= Synthetic virology =

Branch of virology

Synthetic virology is a branch of virology engaged in the study and engineering of synthetic man-made viruses. It is a multidisciplinary research field at the intersection of virology, synthetic biology, computational biology, and DNA nanotechnology, from which it borrows and integrates its concepts and methodologies. There is a wide range of applications for synthetic viral technology such as medical treatments, investigative tools, and reviving organisms.

==Constructing de novo synthetic viruses==

Advances in genome sequencing technology and oligonucleotide synthesis paved the way for construction of synthetic genomes based on previously sequenced genomes. Both RNA and DNA viruses can be made using existing methods. RNA viruses have historically been utilized due to the typically small genome size and existing reverse transcription machinery present. The genome size of RNA viruses generally ranges from 3.5 to 30 kilobases (kb), which is much smaller than that of most DNA viruses (for example, the genome of poxviruses can reach more than 200 kb); the smaller genome size reduces the difficulty of chemical synthesis and assembly. The first man-made infectious viruses generated without any natural template were of the polio virus and the φX174 bacteriophage. With synthetic live viruses, it is not whole viruses that are synthesized but rather their genome at first, both in the case of DNA and RNA viruses. For many viruses, viral RNA is infectious when introduced into a cell (during infection or after reverse transcription). These organisms are able to sustain an infectious life cycle upon introduction in vivo.

==Applications==

This technology is now being used to investigate novel vaccine strategies.

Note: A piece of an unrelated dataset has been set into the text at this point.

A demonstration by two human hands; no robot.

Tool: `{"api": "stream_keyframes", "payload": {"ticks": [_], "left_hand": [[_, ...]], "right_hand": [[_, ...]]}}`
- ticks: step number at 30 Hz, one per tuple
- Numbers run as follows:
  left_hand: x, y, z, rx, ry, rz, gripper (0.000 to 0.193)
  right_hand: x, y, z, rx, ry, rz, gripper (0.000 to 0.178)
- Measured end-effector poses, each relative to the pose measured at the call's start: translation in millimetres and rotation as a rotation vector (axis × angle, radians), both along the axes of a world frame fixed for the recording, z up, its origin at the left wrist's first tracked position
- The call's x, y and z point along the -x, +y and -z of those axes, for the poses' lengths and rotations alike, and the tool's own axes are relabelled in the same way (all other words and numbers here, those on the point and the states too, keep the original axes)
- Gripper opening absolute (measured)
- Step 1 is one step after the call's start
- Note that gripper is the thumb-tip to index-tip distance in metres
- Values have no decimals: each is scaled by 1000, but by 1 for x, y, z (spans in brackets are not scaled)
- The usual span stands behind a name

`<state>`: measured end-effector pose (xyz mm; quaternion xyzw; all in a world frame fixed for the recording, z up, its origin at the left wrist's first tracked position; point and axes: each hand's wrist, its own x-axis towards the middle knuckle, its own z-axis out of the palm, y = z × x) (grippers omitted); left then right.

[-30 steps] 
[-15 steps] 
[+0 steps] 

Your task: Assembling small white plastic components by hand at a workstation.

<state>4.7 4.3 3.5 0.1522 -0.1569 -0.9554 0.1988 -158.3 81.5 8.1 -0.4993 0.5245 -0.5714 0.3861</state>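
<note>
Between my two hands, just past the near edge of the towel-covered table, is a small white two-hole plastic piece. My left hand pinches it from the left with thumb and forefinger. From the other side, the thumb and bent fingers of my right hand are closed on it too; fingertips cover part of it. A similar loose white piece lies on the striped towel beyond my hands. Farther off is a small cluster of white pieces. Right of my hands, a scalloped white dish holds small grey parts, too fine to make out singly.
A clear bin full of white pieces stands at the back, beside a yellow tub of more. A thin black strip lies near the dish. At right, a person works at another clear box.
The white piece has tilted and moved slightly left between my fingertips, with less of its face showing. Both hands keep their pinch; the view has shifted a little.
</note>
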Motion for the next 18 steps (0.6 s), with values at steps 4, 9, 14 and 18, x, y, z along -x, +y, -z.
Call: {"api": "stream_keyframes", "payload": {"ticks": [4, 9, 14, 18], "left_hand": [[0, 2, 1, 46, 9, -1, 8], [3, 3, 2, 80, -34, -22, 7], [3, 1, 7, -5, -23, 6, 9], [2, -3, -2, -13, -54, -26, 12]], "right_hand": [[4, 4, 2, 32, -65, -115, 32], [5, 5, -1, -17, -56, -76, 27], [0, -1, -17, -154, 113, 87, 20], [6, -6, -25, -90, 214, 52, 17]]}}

The ability to synthesize viruses has far-reaching consequences. Its core significance lies in the fact that a virus can no longer be considered a biologically extinct species as long as its complete genome sequence is known and a susceptible host cell capable of supporting its replication is available. As of March 2020, the full-length genome sequences of 9,240 different viruses, including the smallpox virus, are publicly available in an online database maintained by the National Institutes of Health. Synthetic viruses have also been researched as potential gene therapy tools.